→ About this task:
Each line below should be repeated exactly, but no picture should be carried over.

→ Information shown:
........
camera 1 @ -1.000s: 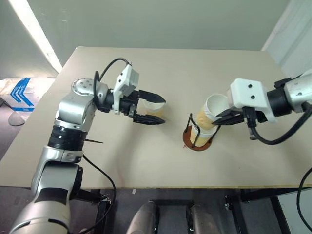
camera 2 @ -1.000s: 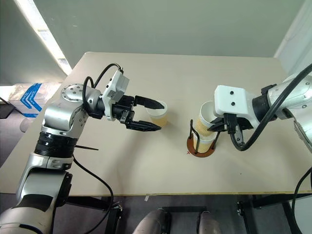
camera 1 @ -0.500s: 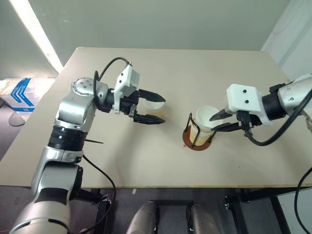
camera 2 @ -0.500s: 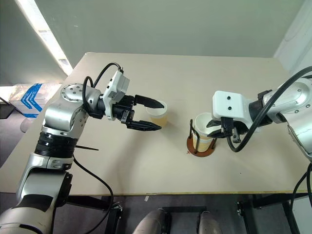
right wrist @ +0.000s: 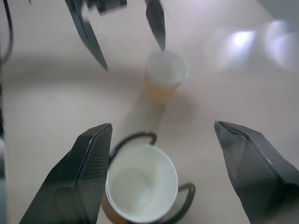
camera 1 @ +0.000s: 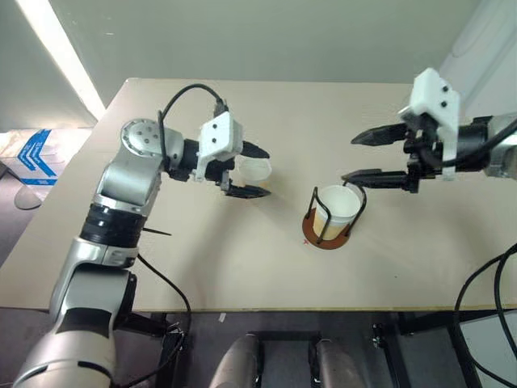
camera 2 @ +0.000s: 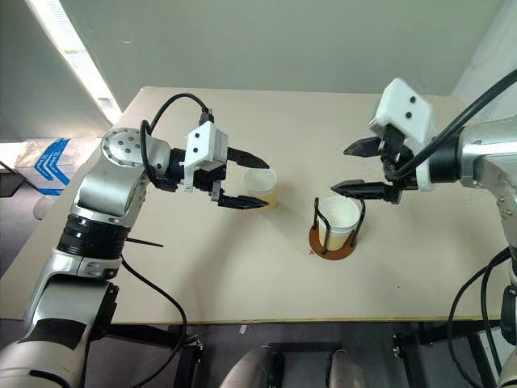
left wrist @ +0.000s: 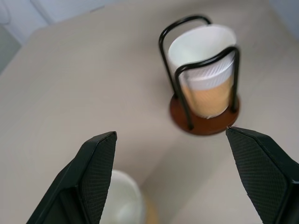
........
→ Written reply:
camera 1 @ -1.000s: 
camera 2 @ -1.000s: 
camera 1 @ -0.500s: 
camera 2 @ -0.500s: 
right wrist @ +0.000s: 
camera 1 @ +0.000s: 
camera 2 @ +0.000s: 
left wrist @ +0.000s: 

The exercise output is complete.